Deleting Records from Datasets

This article provides information and use cases on how to delete records from a dataset using MAQL DML, the Data Manipulation Language variant of MAQL.

This method of removing data from a workspace is just one of several available strategies, each of which applies to a different set of use cases and has different comparative strengths and weaknesses. Before you begin removing data, you should review the various available strategies. For more information, see Deleting Data from a Workspace.

You should already be familiar with MAQL, GoodData’s proprietary Multi-Dimension Analytical Query Language, which is used for specifying metrics, defining data models, and deleting data. For more information on MAQL for reporting, see MAQL - Analytical Query Language.

Overview

MAQL DML statements reference specific attributes, facts, and datasets in a GoodData workspace, which are translated via SQL into references to tables in the database.

Warnings

MAQL DML statements cause programmatic and permanent removal of data. Mistakes cannot be recovered.

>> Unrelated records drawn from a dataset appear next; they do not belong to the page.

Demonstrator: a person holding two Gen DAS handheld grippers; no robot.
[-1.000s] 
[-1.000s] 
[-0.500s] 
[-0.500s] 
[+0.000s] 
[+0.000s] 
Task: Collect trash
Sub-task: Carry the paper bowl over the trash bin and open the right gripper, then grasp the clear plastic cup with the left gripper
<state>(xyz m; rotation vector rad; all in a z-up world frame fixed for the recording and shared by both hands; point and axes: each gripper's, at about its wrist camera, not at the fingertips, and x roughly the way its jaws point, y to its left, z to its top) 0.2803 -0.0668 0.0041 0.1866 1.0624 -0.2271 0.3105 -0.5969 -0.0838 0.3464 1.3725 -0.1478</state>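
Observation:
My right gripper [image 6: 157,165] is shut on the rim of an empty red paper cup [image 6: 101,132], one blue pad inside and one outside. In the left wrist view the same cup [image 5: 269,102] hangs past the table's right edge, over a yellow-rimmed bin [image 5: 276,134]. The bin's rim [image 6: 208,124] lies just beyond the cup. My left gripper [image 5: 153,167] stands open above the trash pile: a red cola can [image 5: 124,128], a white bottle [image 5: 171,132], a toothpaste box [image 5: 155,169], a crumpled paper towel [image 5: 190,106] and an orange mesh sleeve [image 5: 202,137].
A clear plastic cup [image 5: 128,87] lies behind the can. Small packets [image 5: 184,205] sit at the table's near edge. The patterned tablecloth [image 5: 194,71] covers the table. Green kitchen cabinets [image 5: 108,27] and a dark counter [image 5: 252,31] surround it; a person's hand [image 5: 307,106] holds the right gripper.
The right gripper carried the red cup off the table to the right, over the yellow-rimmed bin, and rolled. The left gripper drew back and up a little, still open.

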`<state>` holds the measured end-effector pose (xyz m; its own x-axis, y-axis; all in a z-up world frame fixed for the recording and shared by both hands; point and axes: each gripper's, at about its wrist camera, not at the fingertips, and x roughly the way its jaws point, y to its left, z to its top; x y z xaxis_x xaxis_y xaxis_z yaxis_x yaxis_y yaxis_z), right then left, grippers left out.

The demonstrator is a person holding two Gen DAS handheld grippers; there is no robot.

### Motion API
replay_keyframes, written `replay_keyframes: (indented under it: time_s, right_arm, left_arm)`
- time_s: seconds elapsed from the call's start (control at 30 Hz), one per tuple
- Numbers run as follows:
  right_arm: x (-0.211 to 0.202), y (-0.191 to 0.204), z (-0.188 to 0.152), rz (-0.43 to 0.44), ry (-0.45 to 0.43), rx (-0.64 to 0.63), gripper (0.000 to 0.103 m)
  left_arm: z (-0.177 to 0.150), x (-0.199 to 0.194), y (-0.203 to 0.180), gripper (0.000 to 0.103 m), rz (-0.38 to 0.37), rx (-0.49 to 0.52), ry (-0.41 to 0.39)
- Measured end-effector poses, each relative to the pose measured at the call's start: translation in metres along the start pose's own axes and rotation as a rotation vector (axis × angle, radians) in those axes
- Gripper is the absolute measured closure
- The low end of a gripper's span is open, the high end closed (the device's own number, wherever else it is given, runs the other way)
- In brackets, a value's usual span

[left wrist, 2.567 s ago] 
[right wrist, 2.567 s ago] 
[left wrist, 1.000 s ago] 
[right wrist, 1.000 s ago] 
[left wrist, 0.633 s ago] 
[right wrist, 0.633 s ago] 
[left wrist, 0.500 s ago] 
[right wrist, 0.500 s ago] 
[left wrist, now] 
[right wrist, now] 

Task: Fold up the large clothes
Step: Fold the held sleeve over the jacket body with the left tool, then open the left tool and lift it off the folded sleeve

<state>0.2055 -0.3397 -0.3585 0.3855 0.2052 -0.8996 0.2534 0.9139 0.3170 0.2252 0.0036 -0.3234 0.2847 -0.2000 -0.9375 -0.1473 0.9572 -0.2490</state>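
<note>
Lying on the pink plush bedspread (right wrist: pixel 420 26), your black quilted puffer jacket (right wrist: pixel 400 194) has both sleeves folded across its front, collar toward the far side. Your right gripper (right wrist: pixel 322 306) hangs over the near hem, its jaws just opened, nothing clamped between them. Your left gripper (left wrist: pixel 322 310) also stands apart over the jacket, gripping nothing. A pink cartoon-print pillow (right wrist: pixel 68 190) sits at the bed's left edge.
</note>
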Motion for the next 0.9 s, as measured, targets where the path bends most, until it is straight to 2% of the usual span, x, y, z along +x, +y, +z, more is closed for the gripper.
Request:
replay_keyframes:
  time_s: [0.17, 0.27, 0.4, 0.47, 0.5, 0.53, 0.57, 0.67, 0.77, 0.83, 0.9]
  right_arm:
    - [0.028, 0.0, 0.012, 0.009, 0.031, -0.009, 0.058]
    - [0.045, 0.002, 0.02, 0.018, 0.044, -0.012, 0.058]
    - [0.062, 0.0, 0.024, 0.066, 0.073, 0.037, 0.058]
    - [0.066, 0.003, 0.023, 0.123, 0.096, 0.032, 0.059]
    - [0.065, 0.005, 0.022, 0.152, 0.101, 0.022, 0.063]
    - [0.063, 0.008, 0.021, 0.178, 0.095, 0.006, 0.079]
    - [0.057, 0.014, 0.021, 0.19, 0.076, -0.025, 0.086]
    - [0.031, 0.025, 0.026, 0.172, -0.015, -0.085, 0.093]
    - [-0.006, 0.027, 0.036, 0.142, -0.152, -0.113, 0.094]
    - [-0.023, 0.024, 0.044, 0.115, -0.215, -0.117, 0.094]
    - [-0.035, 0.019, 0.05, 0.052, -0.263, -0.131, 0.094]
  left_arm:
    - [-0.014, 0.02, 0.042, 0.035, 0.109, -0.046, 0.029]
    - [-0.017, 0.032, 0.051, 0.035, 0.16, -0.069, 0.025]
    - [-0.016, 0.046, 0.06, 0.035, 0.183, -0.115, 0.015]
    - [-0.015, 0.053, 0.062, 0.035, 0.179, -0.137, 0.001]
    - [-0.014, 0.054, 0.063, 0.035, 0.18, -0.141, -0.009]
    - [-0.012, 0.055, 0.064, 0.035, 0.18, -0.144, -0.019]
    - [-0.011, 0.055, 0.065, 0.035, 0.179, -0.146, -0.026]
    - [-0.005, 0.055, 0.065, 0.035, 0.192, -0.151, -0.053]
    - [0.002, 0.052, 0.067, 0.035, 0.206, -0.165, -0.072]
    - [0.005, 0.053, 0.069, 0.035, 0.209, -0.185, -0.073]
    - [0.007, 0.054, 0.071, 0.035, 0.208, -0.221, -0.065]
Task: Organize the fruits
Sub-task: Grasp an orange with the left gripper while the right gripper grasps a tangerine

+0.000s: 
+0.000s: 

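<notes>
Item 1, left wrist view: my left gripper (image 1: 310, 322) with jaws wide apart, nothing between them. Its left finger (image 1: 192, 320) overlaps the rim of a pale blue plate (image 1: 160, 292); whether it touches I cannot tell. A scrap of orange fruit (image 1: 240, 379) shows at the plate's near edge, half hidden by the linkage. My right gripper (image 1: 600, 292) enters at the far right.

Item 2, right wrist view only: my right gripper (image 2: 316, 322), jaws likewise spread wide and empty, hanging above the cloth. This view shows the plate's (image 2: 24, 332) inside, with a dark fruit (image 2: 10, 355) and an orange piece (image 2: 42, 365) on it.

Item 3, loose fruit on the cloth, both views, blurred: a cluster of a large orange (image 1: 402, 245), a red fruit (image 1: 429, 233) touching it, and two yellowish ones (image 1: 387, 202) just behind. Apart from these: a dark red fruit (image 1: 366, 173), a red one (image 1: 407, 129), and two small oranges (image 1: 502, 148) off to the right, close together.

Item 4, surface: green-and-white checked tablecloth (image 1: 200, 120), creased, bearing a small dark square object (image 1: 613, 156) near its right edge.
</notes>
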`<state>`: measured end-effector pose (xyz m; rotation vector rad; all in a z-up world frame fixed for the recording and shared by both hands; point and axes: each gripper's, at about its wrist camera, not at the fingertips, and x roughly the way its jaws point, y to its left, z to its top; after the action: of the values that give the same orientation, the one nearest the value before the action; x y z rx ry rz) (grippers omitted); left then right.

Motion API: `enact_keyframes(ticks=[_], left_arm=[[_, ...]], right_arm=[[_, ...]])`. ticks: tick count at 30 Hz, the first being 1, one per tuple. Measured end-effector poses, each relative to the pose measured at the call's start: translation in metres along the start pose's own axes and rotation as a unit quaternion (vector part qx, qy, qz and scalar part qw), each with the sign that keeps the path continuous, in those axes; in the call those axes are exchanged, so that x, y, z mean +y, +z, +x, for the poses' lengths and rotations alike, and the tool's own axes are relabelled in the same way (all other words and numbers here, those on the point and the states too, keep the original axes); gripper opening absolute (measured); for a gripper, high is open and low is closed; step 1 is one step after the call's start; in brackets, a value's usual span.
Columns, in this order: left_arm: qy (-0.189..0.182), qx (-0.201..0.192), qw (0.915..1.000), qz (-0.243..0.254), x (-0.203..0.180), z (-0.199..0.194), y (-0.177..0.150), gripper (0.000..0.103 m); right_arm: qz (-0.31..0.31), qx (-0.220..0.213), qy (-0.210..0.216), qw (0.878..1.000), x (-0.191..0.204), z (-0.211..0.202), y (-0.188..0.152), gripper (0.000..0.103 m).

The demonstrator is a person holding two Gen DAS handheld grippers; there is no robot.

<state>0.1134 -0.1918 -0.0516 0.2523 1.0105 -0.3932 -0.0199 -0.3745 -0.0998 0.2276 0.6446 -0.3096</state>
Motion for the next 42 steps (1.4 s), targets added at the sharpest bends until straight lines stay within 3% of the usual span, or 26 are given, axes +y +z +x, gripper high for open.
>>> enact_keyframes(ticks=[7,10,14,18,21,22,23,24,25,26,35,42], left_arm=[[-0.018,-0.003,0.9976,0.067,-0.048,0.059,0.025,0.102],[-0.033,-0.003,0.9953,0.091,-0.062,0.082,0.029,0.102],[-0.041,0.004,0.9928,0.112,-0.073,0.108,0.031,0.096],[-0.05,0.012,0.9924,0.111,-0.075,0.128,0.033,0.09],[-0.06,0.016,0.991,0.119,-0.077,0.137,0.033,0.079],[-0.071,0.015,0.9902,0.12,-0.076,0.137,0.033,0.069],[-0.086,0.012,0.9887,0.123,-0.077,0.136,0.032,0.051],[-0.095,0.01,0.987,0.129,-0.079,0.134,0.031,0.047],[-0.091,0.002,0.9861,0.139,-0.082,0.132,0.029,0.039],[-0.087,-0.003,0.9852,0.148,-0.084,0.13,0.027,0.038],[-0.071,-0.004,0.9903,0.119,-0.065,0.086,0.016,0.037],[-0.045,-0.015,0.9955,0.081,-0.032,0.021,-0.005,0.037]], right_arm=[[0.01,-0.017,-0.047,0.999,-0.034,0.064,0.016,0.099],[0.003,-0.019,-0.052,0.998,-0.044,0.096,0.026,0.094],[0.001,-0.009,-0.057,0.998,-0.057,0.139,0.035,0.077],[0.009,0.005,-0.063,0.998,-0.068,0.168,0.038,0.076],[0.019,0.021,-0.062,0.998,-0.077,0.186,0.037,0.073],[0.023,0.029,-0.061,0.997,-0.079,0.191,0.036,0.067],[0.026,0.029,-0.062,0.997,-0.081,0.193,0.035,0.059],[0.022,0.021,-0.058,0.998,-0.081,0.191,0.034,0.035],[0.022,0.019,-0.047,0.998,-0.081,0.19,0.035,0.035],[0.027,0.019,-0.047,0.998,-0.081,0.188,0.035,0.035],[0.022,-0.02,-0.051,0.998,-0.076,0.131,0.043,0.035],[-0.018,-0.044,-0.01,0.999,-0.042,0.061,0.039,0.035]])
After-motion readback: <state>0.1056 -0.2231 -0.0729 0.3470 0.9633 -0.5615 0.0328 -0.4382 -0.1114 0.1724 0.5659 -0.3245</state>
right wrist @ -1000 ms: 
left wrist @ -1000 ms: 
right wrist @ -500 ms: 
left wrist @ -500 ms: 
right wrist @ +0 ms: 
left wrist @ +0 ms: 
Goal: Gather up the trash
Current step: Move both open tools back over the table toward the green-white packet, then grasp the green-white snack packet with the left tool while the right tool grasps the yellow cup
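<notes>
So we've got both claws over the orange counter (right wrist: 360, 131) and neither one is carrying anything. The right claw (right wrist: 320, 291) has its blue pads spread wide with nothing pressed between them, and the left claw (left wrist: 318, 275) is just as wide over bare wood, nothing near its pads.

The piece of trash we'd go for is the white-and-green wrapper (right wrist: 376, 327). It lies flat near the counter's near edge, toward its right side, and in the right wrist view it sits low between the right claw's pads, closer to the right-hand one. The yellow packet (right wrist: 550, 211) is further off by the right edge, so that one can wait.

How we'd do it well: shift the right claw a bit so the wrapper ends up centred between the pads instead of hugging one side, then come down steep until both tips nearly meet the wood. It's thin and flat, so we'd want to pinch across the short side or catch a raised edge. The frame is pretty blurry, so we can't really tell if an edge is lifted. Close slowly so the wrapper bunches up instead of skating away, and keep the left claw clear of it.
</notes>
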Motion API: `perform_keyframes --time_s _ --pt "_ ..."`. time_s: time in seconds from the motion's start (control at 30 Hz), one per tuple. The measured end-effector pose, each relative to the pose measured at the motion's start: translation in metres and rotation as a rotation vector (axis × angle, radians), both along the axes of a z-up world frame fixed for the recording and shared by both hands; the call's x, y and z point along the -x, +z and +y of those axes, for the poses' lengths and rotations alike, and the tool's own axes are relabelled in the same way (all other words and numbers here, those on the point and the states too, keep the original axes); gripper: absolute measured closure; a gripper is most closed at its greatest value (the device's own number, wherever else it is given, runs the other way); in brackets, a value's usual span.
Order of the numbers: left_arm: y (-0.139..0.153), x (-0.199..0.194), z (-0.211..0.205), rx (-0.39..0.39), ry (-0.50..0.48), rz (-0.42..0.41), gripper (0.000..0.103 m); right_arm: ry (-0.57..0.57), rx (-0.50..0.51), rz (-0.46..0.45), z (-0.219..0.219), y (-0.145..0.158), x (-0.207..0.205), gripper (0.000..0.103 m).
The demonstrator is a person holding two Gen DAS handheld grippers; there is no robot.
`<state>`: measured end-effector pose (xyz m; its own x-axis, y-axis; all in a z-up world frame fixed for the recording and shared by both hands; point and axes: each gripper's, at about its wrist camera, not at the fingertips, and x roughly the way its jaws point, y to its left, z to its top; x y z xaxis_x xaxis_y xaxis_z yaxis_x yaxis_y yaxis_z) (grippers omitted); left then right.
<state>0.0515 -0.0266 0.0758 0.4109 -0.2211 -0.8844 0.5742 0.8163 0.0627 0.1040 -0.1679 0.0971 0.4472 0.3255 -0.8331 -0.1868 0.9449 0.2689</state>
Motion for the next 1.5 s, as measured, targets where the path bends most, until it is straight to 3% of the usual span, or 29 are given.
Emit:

Some other important considerations:

  • No validation of the statement is performed prior to execution. The statement is submitted and applied directly to the referenced objects.
  • There is no effective way to rollback the data. For example, if you delete the wrong attribute value, you cannot retrieve it. At best, you can re-run ETL to re-populate removed values.
  • As noted in the previous warning, it is very easy to wipe out values if the datatypes in the MAQL DML statement do not match the datatypes in the stored dataset.
  • It is very easy to introduce referential integrity issues in the data, which can be challenging to debug. Always delete fact data before you delete corresponding attribute values.
  • You cannot delete date records from a Date dimension using MAQL DML.

Performance

The speed at which data is removed from a workspace depends on a number of complex factors, some of which cannot be controlled or managed. The following conditions can typically impact performance of queries and data removal:

  • Attribute labels and their values (not indexed)
  • Facts are not indexed
  • Larger volumes of data

In the table below, you can see some generalized guidelines for data removal performance. Suppose that in this case you are attempting to remove records from a large table.

Removal of more than 10% of rows: Always slow.

Removal of less than 10% of rows: It depends:

OperationExamplePerformance
Rows are identified by a single attribute valueWHERE {label.mydataset.name} = "Joe User"Fast, since attribute labels are indexed
Rows are identified by a small number of attribute valuesWHERE {label.mydataset.name} = "Joe User" and {label.mydataset.company} = "GoodData"Fast, since attribute labels are indexed
Rows are identified by a large number of attribute valuesnone.Slow, since the indices are not used
Rows identified by a fact valueWHERE {fact.twitter.retweets} = 2Slow, since facts are not indexed

Sequence for deleting records from a dataset

At the physical data layer, there are multiple steps required to remove what is conceptually a single set of data. In the database, the data that represents the contents of a dataset is stored across multiple tables.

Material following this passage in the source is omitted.